'''

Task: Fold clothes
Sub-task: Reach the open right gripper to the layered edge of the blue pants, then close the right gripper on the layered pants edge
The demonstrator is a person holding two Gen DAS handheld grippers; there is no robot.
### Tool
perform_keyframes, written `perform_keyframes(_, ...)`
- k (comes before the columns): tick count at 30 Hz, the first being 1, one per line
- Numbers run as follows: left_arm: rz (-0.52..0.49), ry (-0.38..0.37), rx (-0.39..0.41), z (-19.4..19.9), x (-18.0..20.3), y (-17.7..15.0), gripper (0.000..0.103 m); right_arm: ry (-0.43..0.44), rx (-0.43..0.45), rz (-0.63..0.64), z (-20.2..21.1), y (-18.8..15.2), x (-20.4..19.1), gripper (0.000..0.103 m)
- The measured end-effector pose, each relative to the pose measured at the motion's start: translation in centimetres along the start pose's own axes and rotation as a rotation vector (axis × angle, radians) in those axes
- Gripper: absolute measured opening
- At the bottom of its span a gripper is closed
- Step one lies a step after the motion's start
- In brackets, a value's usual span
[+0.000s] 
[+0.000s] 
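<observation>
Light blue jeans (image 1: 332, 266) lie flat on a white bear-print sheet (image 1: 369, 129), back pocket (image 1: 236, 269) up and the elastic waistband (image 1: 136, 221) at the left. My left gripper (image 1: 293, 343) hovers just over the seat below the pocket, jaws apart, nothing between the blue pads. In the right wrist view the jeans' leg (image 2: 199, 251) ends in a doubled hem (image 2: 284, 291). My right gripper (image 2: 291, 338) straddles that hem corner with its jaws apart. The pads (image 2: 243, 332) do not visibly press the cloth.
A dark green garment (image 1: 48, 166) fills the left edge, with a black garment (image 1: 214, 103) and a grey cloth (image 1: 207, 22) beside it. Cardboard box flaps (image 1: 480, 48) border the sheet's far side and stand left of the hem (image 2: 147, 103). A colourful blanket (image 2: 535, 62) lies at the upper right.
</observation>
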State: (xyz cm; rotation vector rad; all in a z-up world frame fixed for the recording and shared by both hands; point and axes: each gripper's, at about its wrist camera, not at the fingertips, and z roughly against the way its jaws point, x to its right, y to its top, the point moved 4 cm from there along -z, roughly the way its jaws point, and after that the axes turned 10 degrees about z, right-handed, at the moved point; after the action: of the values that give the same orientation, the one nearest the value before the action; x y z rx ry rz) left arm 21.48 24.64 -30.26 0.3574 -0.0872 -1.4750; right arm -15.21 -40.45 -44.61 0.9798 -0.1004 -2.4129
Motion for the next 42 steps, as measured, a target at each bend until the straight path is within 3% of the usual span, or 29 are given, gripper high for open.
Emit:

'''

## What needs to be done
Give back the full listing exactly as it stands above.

## Result
Task: Fold clothes
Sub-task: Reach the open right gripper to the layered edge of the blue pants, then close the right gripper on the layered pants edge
The demonstrator is a person holding two Gen DAS handheld grippers; there is no robot.
### Tool
perform_keyframes, written `perform_keyframes(_, ...)`
- k (comes before the columns): tick count at 30 Hz, the first being 1, one per line
- Numbers run as follows: left_arm: rz (-0.52..0.49), ry (-0.38..0.37), rx (-0.39..0.41), z (-19.4..19.9), x (-18.0..20.3), y (-17.7..15.0), gripper (0.000..0.103 m); right_arm: ry (-0.43..0.44), rx (-0.43..0.45), rz (-0.63..0.64), z (-20.2..21.1), y (-18.8..15.2), x (-20.4..19.1), gripper (0.000..0.103 m)
- The measured end-effector pose, each relative to the pose measured at the motion's start: translation in centimetres along the start pose's own axes and rotation as a rotation vector (axis × angle, radians) in those axes
- Gripper: absolute measured opening
- At the bottom of its span a gripper is closed
- Step one lies a step after the motion's start
- In brackets, a value's usual span
[+0.000s] 
[+0.000s] 
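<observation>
Light blue jeans (image 1: 332, 266) lie flat on a white bear-print sheet (image 1: 369, 129), back pocket (image 1: 236, 269) up and the elastic waistband (image 1: 136, 221) at the left. My left gripper (image 1: 293, 343) hovers just over the seat below the pocket, jaws apart, nothing between the blue pads. In the right wrist view the jeans' leg (image 2: 199, 251) ends in a doubled hem (image 2: 284, 291). My right gripper (image 2: 291, 338) straddles that hem corner with its jaws apart. The pads (image 2: 243, 332) do not visibly press the cloth.
A dark green garment (image 1: 48, 166) fills the left edge, with a black garment (image 1: 214, 103) and a grey cloth (image 1: 207, 22) beside it. Cardboard box flaps (image 1: 480, 48) border the sheet's far side and stand left of the hem (image 2: 147, 103). A colourful blanket (image 2: 535, 62) lies at the upper right.
</observation>
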State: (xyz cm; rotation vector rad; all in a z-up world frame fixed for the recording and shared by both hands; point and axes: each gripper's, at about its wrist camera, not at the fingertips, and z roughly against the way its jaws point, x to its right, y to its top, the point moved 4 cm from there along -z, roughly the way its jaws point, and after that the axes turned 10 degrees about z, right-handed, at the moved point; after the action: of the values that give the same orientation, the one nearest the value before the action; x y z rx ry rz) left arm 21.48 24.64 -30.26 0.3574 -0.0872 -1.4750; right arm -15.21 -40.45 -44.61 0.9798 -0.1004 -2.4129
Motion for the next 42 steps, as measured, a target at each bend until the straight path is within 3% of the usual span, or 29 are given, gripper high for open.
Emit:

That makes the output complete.